**WORK ORDER:** Transcribe each record precisely; images stay out.

**DATASET EXCERPTS:**
=-=-=
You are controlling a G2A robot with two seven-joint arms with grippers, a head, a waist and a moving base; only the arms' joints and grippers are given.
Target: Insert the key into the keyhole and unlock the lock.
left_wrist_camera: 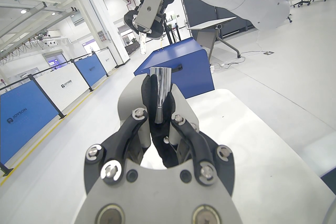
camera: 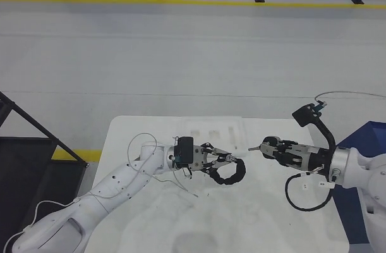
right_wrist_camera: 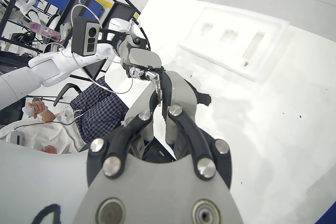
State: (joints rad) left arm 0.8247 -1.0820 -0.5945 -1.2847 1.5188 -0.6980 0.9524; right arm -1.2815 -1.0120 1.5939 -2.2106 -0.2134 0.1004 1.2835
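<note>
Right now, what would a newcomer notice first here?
The two grippers facing each other above the middle of the table: the left gripper shut on the lock, a chrome cylinder with a black cable loop, and the right gripper shut on the key, its tip aimed at the lock but apart from it. Behind them a white foam tray lies at the table's far edge.

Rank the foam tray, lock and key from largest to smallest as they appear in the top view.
1. foam tray
2. lock, with its black loop
3. key, a thin sliver
Lock and key are nearer the camera, yet the order is clear.
</note>
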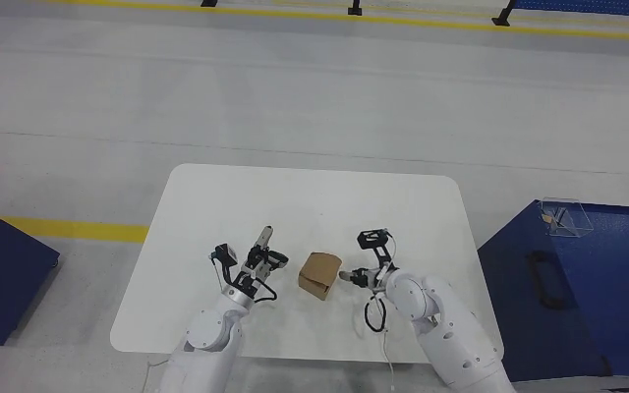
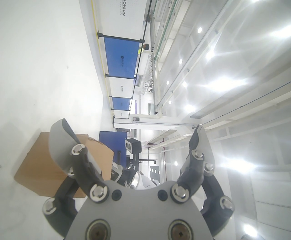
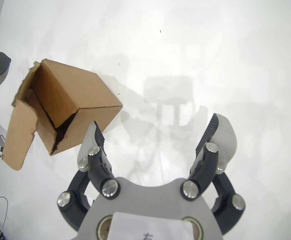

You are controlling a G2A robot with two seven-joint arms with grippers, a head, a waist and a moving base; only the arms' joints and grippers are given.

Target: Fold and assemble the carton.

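Print check: dark lettering runs along the white wall [image 2: 118,20] at the back of the hall, a brand word mark. The larger blue panel [image 2: 118,56] of the fence carries a small white logo with a word beside it. The white panel [image 2: 121,87] between it and the smaller blue panel [image 2: 120,104] has a tiny dark mark; the smaller one has a faint mark too (both too small to make out). White label [image 3: 147,227] on the base of the right gripper [image 3: 155,124] shows part of one black character, cut by the frame edge.
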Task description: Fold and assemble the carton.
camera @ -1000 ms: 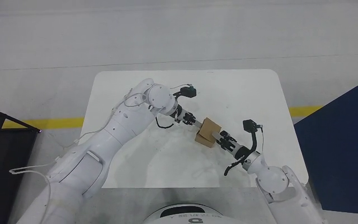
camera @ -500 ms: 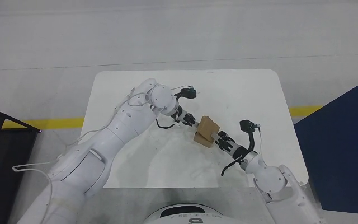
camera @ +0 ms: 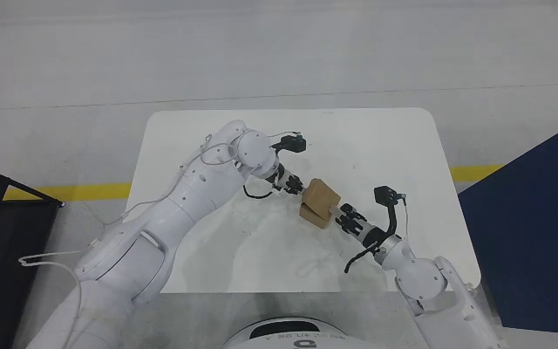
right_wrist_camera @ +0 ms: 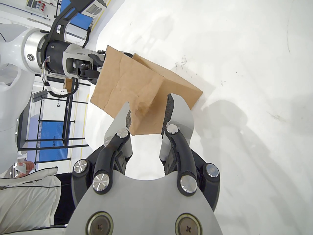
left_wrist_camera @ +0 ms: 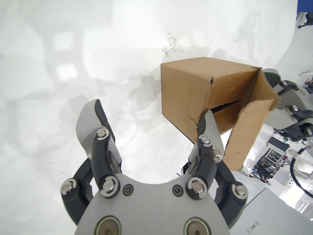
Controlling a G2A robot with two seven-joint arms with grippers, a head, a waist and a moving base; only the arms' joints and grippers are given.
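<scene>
Carton (camera: pixel 320 202) is sitting near the middle of the table (camera: pixel 392 148), one flap hanging open. Left gripper (left_wrist_camera: pixel 151 110) is resting at the carton's side facing the table's far-left corner, forearm angled down, fingers spread wide, one fingertip (left_wrist_camera: pixel 205 121) touching a torn cardboard edge. Right gripper (right_wrist_camera: pixel 149 102) is lying low on the near-right side, wrist level, fingers pinching a carton corner

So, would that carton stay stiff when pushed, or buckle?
Probably buckles: the carton is thin cardboard, visibly creased where the right gripper pinches it. Likely light: a thin-walled shell with one end unclosed. Its loose flap would probably swing rather than resist.
</scene>
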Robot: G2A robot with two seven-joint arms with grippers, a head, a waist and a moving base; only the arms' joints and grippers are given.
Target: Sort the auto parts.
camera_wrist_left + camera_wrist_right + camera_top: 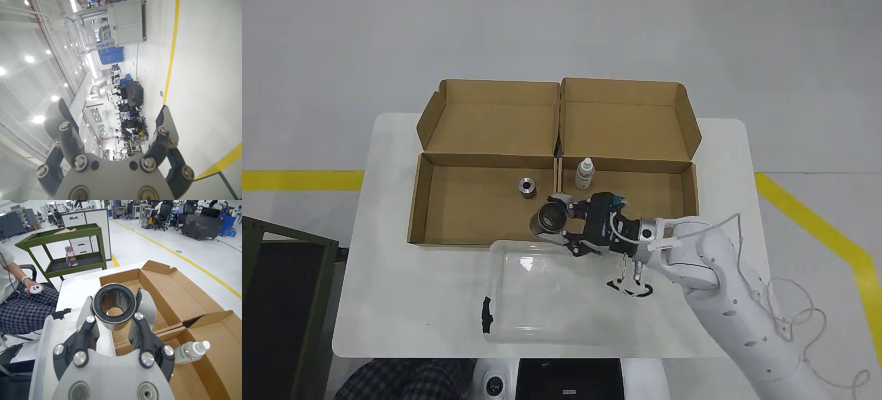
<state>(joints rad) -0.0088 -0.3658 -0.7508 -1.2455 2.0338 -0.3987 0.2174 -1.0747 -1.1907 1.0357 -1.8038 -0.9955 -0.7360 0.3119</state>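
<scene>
Top view shows you the right gripper clamped on a steel cylindrical bearing with a black end ring. It is held over the near right corner of the left open brown cardboard box, close to the rim of the clear plastic bin at the near edge of the white desk. A small metal bushing lies in that box, and a small clear bottle with a white cap sits in the second cardboard box beside it. Your left gripper is spread wide with nothing between its fingers, facing out into the room.
</scene>
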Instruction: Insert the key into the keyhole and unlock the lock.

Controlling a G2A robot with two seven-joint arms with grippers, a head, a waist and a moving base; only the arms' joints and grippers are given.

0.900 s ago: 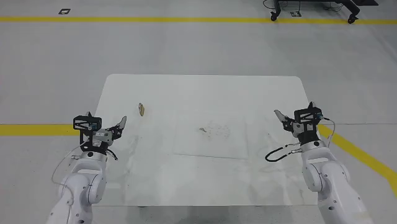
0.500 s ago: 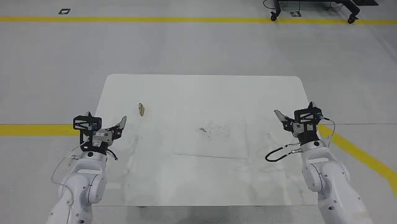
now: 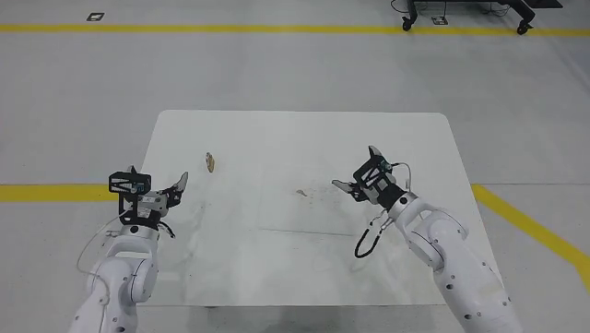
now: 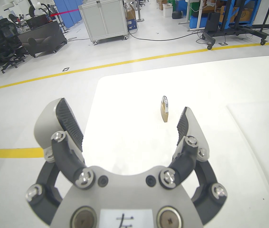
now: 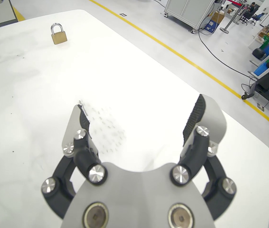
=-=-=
**EXERCISE OUTPUT:**
You are controlling a G2A robot with two seven-joint arms with grippers, a head, a waist and a moving base; only the arms' joints and grippers are given.
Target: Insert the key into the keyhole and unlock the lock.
left_wrist_camera: 
camera: 
right_wrist_camera: 
State: (joints rad) left arm 0.8247 -1.0820 -0.5945 -1.2847 1.5188 -0.6980 0.9524; right arm -1.2815 -1.0120 1.5939 -2.2106 -0.2134 0.1004 1.2835
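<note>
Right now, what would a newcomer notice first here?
The two grippers facing each other above the middle of the table: the left gripper shut on the lock, a chrome cylinder with a black cable loop, and the right gripper shut on the key, its tip aimed at the lock but apart from it. Behind them a white foam tray lies at the table's far edge.

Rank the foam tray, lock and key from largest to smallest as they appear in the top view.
1. foam tray
2. lock, with its black loop
3. key, a thin sliver
Lock and key are nearer the camera, yet the order is clear.
</note>
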
You are controlling a G2A robot with two seven-joint arms with grippers, a head, a waist and a moving base; only the arms' joints and grippers are given.

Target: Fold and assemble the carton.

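Print check: dark lettering runs along the white wall [image 2: 118,20] at the back of the hall, a brand word mark. The larger blue panel [image 2: 118,56] of the fence carries a small white logo with a word beside it. The white panel [image 2: 121,87] between it and the smaller blue panel [image 2: 120,104] has a tiny dark mark; the smaller one has a faint mark too (both too small to make out). White label [image 3: 147,227] on the base of the right gripper [image 3: 155,124] shows part of one black character, cut by the frame edge.
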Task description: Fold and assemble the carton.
camera @ -1000 ms: 
camera @ -500 ms: 
camera @ +0 ms: 
right_wrist_camera @ +0 ms: 
left_wrist_camera @ +0 ms: 
Controlling a G2A robot with two seven-joint arms with grippers, a head, a waist and a moving base; only the arms' joints and grippers are given.
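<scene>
Carton (camera: pixel 320 202) is sitting near the middle of the table (camera: pixel 392 148), one flap hanging open. Left gripper (left_wrist_camera: pixel 151 110) is resting at the carton's side facing the table's far-left corner, forearm angled down, fingers spread wide, one fingertip (left_wrist_camera: pixel 205 121) touching a torn cardboard edge. Right gripper (right_wrist_camera: pixel 149 102) is lying low on the near-right side, wrist level, fingers pinching a carton corner

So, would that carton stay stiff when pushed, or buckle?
Probably buckles: the carton is thin cardboard, visibly creased where the right gripper pinches it. Likely light: a thin-walled shell with one end unclosed. Its loose flap would probably swing rather than resist.
</scene>
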Robot: G2A robot with two seven-joint arms with grippers, a head, a waist and a moving base; only the arms' joints and grippers are given.
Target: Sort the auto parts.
camera_wrist_left + camera_wrist_right + camera_top: 
<state>(joints rad) -0.0088 -0.3658 -0.7508 -1.2455 2.0338 -0.3987 0.2174 -1.0747 -1.1907 1.0357 -1.8038 -0.9955 -0.7360 0.3119</state>
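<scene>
Top view shows you the right gripper clamped on a steel cylindrical bearing with a black end ring. It is held over the near right corner of the left open brown cardboard box, close to the rim of the clear plastic bin at the near edge of the white desk. A small metal bushing lies in that box, and a small clear bottle with a white cap sits in the second cardboard box beside it. Your left gripper is spread wide with nothing between its fingers, facing out into the room.
</scene>
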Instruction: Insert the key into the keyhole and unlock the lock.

Controlling a G2A robot with two seven-joint arms with grippers, a head, a waist and a moving base; only the arms' joints and grippers are given.

0.900 s ago: 
0.500 s ago: 
now: 
now: 
now: 

This output requires nothing more.